───── INPUT DATA ─────
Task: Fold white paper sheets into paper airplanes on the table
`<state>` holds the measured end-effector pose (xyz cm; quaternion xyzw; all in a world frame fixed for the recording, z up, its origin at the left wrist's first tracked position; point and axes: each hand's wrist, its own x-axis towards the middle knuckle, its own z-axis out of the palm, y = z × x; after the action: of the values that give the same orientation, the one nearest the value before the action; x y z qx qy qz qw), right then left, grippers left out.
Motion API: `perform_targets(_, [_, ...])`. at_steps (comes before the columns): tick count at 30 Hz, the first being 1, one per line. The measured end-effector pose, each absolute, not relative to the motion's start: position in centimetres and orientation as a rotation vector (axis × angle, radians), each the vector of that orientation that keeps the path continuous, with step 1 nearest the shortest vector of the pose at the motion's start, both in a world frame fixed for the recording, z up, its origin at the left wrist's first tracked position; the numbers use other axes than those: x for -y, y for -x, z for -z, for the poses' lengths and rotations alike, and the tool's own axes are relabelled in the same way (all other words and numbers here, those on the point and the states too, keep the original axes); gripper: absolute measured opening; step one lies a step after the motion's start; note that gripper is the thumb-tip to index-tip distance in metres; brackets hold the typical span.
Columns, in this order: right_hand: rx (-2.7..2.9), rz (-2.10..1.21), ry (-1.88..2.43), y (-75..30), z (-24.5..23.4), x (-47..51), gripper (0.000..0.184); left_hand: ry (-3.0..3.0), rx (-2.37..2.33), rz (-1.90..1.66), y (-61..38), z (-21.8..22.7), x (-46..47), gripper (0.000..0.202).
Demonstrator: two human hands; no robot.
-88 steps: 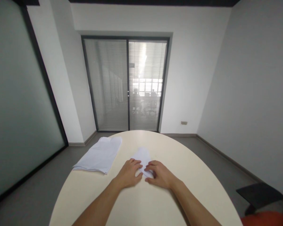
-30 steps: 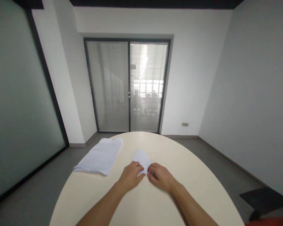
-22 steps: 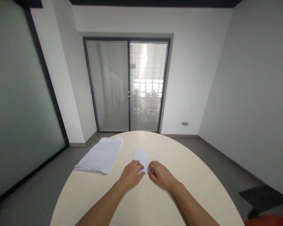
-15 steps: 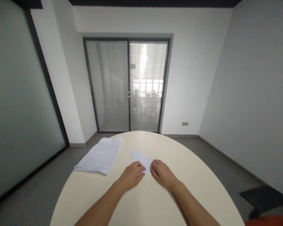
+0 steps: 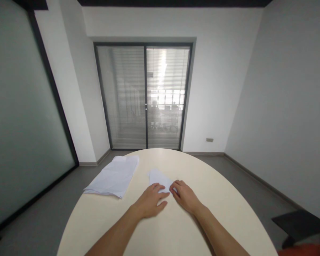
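A small folded sheet of white paper point(image 5: 157, 176) lies on the pale round table point(image 5: 160, 227), in front of both hands. My left hand point(image 5: 151, 201) rests on its near left edge, fingers spread apart, the thumb off the paper. At the paper's right corner, my right hand point(image 5: 185, 195) has its fingers curled together, pinching that corner. Its fingertips partly hide the corner.
A stack of white paper sheets point(image 5: 114, 176) lies at the table's left edge. To the lower right stands a dark chair-like object point(image 5: 301, 225) beside something red point(image 5: 306, 250). Beyond the table is a glass door point(image 5: 146, 96) with blinds.
My left hand's fingers have spread, and its index finger and thumb have moved right, toward my right hand. My right hand stays almost still at the paper's corner.
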<state>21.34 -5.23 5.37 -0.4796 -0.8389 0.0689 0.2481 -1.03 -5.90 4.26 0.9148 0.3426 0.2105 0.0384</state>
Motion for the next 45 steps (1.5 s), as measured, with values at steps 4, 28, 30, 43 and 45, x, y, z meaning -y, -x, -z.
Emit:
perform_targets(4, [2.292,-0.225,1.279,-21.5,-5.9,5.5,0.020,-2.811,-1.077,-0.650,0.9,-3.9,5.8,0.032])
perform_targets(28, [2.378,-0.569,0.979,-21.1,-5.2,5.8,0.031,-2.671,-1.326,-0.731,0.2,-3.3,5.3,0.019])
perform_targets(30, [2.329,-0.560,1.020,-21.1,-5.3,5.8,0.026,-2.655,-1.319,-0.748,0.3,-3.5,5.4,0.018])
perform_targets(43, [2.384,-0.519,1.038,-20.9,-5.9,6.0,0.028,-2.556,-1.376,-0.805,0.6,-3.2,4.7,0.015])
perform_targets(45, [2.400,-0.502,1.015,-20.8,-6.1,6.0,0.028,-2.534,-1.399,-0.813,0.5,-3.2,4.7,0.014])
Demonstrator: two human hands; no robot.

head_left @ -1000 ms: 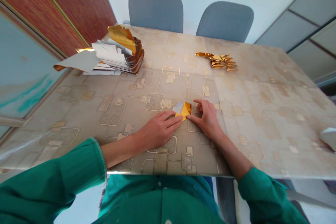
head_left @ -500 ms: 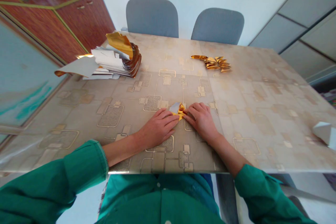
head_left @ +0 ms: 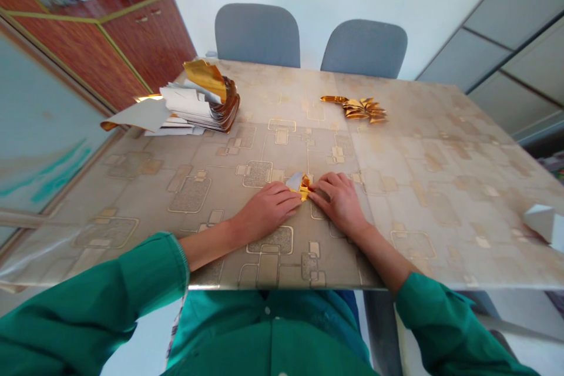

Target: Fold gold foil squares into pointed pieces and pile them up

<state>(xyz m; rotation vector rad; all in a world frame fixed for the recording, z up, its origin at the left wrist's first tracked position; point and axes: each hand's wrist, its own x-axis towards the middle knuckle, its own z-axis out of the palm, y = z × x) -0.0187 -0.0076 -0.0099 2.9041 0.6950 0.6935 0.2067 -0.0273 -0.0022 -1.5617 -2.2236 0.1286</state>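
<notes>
A small piece of folded gold foil paper (head_left: 304, 187) lies on the table near its front, with a pale underside showing at its upper left. My left hand (head_left: 274, 207) rests over its left end, fingers together and pressing it to the table. At its right end my right hand (head_left: 337, 200) pinches the edge between thumb and fingertips. Parts of the paper are hidden beneath the fingers of both hands.
A thick stack of gold-and-white paper sheets (head_left: 189, 108) sits at the back left. Several folded gold pieces (head_left: 363, 110) lie at the back right. A white angular object (head_left: 544, 223) is at the right edge. Two grey chairs (head_left: 258, 35) stand behind the table (head_left: 418, 188).
Both hands stay on the folded paper with only slight finger movement. The whole view has shifted a little.
</notes>
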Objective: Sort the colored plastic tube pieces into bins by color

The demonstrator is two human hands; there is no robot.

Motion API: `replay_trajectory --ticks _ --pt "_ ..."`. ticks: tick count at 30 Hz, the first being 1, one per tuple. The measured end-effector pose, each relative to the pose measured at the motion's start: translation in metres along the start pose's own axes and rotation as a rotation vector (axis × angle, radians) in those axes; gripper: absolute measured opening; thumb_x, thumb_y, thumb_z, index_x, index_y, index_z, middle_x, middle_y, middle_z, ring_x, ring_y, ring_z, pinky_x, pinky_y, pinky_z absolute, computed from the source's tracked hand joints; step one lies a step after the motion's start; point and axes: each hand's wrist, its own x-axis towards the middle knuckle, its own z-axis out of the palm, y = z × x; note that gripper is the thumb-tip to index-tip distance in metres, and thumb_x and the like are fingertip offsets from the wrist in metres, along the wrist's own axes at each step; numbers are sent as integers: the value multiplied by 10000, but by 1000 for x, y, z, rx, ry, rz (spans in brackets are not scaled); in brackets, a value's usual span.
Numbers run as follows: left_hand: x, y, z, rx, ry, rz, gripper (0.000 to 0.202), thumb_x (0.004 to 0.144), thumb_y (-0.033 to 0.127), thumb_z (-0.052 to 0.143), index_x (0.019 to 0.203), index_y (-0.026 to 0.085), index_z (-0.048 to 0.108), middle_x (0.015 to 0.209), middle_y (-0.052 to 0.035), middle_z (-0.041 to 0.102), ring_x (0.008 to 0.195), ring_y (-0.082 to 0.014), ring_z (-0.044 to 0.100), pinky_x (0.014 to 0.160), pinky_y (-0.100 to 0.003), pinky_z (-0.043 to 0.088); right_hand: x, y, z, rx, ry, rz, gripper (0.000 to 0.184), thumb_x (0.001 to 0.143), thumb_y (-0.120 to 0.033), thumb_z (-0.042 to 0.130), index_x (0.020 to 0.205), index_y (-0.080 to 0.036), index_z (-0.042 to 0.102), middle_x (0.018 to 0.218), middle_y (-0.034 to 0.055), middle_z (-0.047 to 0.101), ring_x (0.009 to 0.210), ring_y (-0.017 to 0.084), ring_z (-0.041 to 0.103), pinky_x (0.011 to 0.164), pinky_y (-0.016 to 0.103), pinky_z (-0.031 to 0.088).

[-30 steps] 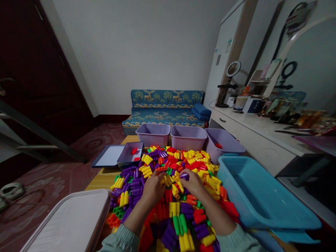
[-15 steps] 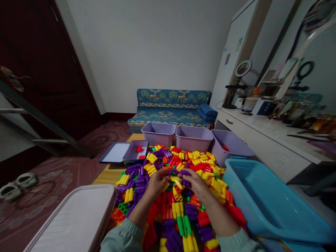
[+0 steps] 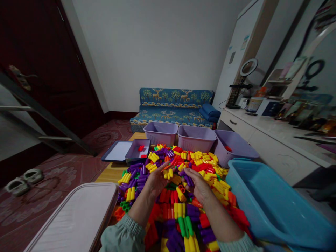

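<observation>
A wide heap of bullet-shaped plastic building blocks (image 3: 141, 179) in purple, yellow, red, orange and green spreads over the wooden table. My left hand (image 3: 155, 182) is turned partly palm up above the heap's middle, holding a yellow building block (image 3: 168, 174) at its fingers. Facing it, my right hand (image 3: 198, 187) grips a purple building block (image 3: 188, 179) between thumb and fingers. The two hands are a little apart. Just below them lies a yellow block (image 3: 181, 193) with hollow ends showing. Joined yellow and green blocks (image 3: 185, 226) lie nearer to me, between my forearms.
Three lilac bins stand behind the heap: left (image 3: 160, 134), middle (image 3: 196, 139) and right (image 3: 236, 148), the last with a red piece inside. A blue tub (image 3: 275, 203) sits at right. At left are a small tray (image 3: 135, 150) with red pieces and a white lid (image 3: 76, 217).
My left hand has turned its palm upward, and a yellow block now shows in it. My right hand still holds a purple block, tilted further down. The camera view has shifted slightly left.
</observation>
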Motion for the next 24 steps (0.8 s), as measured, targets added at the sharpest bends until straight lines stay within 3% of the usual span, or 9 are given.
replay_trajectory --ticks 3,5,8,11,14,16,19,22,24 --pt "4 -1 -8 237 12 209 364 813 299 565 1127 127 632 1110 -137 668 1066 -252 617 854 -334 512 6 1 -1 -179 51 -61 319 636 -454 729 689 -180 575 590 -40 543 434 67 440 337 163 262" --pt "7 -3 -14 521 73 420 339 801 331 581 1070 143 664 1106 -119 674 1102 -255 590 938 -370 458 14 0 0 -432 84 -192 300 679 -459 680 646 -189 554 534 -51 498 420 78 420 370 189 289" --pt "10 -8 -21 980 117 736 239 782 264 588 975 177 699 1061 -95 685 1066 -241 591 977 -391 415 25 -2 7 -948 119 -477 112 714 -316 645 746 -209 650 679 -10 615 615 138 572 571 242 428" --pt "9 -14 -24 1277 80 856 242 786 159 528 945 196 706 1017 -84 686 989 -215 615 915 -357 449 31 -5 15 -1447 105 -609 237 727 -188 601 925 -272 700 901 28 670 816 196 629 726 298 443" --pt "7 -16 -23 1412 94 799 274 782 114 502 937 202 710 992 -82 688 935 -215 630 855 -345 470 35 -8 19 -1689 86 -581 326 738 -143 577 1008 -287 690 976 57 668 851 218 639 755 323 446" --pt "8 -14 -20 1356 116 772 249 779 133 529 939 200 708 1001 -85 685 934 -223 626 853 -350 470 38 -9 20 -1632 120 -569 319 736 -158 591 1019 -274 681 989 60 669 882 222 636 784 327 451" --pt "12 -10 -10 953 140 612 258 783 275 617 1015 178 672 977 -95 681 867 -209 638 789 -325 501 42 -9 22 -1318 155 -587 249 714 -213 631 960 -224 667 970 51 664 915 208 621 836 319 459" --pt "15 -6 2 364 84 228 428 812 465 590 1113 162 602 799 -62 666 672 -157 641 661 -283 520 39 -4 31 -1051 117 -625 255 707 -231 624 959 -196 633 1016 60 629 971 199 596 886 324 461" --pt "14 -2 8 118 41 4 439 856 502 510 1117 158 589 673 -26 630 566 -137 616 607 -266 514 34 3 39 -982 48 -666 325 711 -209 597 1036 -195 606 1122 77 584 1075 203 555 959 344 433"
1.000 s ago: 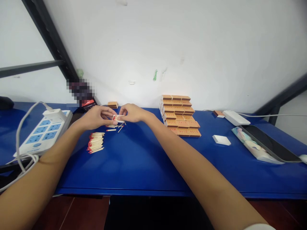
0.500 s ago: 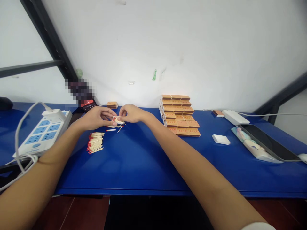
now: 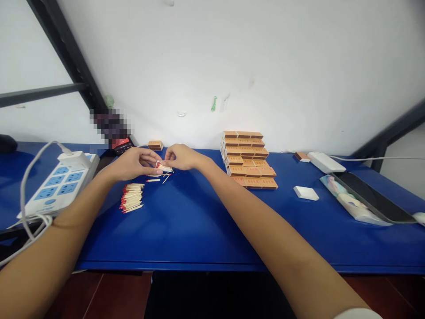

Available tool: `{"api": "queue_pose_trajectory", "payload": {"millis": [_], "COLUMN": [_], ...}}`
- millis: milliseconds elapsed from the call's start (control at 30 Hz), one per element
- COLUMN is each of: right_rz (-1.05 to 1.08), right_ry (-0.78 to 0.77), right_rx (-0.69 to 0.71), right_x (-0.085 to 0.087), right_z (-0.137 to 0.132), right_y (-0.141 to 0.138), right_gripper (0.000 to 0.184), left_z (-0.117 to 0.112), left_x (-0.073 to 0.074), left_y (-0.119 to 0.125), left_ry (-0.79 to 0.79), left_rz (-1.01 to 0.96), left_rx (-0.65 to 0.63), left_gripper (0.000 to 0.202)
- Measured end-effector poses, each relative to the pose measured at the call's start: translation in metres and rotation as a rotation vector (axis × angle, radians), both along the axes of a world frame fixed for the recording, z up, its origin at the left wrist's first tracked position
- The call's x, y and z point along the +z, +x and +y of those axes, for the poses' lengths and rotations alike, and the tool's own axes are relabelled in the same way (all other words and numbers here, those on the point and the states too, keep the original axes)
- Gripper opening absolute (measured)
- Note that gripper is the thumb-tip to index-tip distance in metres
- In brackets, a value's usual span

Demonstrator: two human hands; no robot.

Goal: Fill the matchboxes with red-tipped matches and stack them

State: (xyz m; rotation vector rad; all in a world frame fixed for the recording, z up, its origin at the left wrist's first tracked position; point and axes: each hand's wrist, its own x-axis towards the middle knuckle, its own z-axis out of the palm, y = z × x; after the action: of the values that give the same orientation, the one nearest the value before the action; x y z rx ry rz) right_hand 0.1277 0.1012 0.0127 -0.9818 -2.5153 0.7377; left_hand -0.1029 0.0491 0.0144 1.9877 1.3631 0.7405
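My left hand (image 3: 133, 163) is closed on a small white matchbox tray (image 3: 158, 164), with the thumb along its near side. Matches (image 3: 167, 169) with red heads lie in the tray, their pale ends pointing right. My right hand (image 3: 182, 157) pinches at the tray's far right, its fingertips on the matches; the fingers partly hide what they touch. Just below, a few loose matches (image 3: 153, 180) lie on the blue table (image 3: 186, 230). Nearer to me is a neat pile of matches (image 3: 132, 197), red heads to the left.
Stacked matchboxes (image 3: 250, 166) rise in steps against the wall. A single matchbox (image 3: 155, 145) sits behind my hands. On the left is a power strip (image 3: 59, 181) with a cable. A white tray (image 3: 306, 193), another matchbox (image 3: 302, 157), a power bank (image 3: 326, 162) and a phone (image 3: 372, 195) lie right.
The tray between my hands has tipped slightly, and more of the matches' pale sticks show at its right. My right hand has shifted very slightly; the loose matches and pile are unmoved.
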Motion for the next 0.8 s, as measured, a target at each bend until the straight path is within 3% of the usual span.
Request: {"api": "queue_pose_trajectory", "payload": {"millis": [300,633,800], "right_rz": [0.013,-0.009,0.03], "right_ry": [0.011,0.058,0.116], "right_rx": [-0.04,-0.004,-0.082], "right_x": [0.0018,0.0016,0.0011], "right_z": [-0.0005,-0.0021,-0.0017], "right_y": [-0.0004,-0.0011,-0.002], "right_gripper": [0.005,0.027,0.02], "left_z": [-0.001,-0.0006,0.0023], "left_x": [0.0016,0.0019,0.0009], "left_y": [0.0009,0.0013,-0.0071], "left_ry": [-0.012,-0.008,0.028], "left_rz": [0.002,0.013,0.034], "left_rx": [0.037,0.033,0.105], "left_gripper": [0.063,0.061,0.066]}}
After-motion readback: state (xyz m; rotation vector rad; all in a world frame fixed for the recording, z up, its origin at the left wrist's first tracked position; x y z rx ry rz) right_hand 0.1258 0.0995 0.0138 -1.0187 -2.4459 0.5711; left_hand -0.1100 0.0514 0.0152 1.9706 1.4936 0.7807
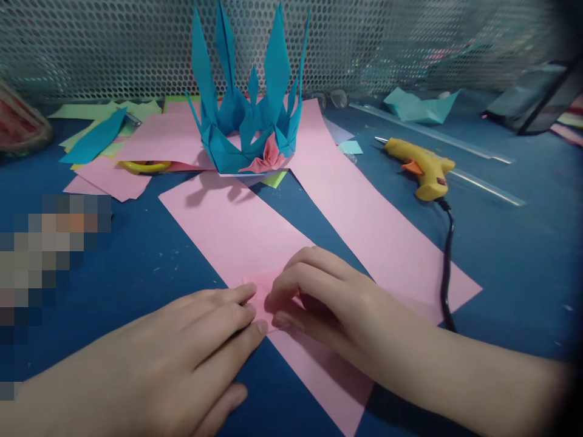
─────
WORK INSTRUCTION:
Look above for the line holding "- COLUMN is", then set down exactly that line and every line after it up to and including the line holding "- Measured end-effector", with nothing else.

ANSWER SECTION:
- COLUMN is each of: right_rz (-1.05 to 1.08), right_ry (-0.78 to 0.77), right_rx (-0.69 to 0.71), right_x (-0.085 to 0.087), right_z (-0.137 to 0.132), right_y (-0.141 to 0.138), right_gripper (0.000 to 0.184), left_z (-0.117 to 0.112), left_x (-0.073 to 0.074), left_y (-0.119 to 0.125), left_ry (-0.79 to 0.79), left_rz (-1.01 to 0.96), left_rx (-0.65 to 0.63), left_gripper (0.000 to 0.202)
- Measured end-effector poses, each relative to the pose measured at the call's start: translation in metres and rotation as a rotation vector (axis × angle, radians), both along the axes of a world frame fixed for the recording, z up, its origin at the left wrist's first tracked position

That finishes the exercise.